= Interleukin =

Group of cytokines

Interleukins (ILs) are a group of cytokines (secreted proteins and signal molecules) that are expressed and secreted by white blood cells (leukocytes) as well as some other body cells. The human genome encodes more than 50 interleukins and related proteins.

The function of the immune system primarily depends on interleukins, and rare deficiencies of a number of them have been described, all featuring autoimmune diseases or immune deficiency. The majority of interleukins are synthesized by CD4 helper T-lymphocytes, as well as through monocytes, macrophages, and endothelial cells. They promote the development and differentiation of T and B lymphocytes, and hematopoietic cells.
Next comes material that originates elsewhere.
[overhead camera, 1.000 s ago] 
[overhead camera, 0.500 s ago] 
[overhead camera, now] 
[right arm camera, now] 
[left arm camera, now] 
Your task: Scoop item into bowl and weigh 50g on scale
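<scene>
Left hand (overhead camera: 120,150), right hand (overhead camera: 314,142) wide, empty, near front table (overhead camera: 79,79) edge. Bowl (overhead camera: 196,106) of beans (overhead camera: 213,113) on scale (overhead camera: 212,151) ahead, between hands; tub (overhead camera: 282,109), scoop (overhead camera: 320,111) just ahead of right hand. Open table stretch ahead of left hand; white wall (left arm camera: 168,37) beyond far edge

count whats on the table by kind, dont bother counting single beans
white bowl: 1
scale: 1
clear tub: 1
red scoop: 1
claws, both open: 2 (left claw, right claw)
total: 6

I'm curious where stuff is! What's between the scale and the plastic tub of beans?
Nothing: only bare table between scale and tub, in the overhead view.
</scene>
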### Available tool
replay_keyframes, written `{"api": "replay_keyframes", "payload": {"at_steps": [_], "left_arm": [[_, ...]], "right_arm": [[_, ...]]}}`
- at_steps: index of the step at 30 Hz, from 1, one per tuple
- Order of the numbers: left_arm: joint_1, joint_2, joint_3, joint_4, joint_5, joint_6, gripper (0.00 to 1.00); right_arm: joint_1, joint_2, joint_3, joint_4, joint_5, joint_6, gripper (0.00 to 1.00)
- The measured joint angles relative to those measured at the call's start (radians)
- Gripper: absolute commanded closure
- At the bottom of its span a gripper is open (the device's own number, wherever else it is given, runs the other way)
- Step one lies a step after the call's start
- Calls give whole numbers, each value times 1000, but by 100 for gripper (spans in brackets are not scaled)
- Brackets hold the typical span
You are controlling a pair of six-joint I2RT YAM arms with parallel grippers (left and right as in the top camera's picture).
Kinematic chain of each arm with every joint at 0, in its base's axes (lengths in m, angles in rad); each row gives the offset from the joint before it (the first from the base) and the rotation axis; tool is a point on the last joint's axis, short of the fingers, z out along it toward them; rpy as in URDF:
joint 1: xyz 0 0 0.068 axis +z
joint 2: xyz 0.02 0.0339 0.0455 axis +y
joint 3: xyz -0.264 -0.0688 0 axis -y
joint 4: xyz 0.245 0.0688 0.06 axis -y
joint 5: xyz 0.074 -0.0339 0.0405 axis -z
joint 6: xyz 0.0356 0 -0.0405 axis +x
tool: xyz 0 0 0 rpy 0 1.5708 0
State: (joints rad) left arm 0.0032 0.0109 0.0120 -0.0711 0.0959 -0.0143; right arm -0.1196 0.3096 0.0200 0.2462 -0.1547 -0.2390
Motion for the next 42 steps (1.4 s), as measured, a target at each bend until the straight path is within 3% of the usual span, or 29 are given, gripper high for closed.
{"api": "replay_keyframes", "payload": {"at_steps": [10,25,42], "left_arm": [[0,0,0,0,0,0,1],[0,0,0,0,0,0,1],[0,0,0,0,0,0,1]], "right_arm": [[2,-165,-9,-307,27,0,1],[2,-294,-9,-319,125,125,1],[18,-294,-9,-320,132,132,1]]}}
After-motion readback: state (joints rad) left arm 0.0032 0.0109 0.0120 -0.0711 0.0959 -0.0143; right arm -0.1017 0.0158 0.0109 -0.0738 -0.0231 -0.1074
Interleukin receptors on astrocytes in the hippocampus are also known to be involved in the development of spatial memories in mice.

== History and name ==

The name "interleukin" was chosen in 1979, to replace the various different names used by different research groups to designate interleukin 1 (lymphocyte activating factor, mitogenic protein, T-cell replacing factor III, B-cell activating factor, B-cell differentiation factor, and "Heidikine") and interleukin 2 (TSF, etc.). This decision was taken during the Second International Lymphokine Workshop in Switzerland (27–31 May 1979 in Ermatingen).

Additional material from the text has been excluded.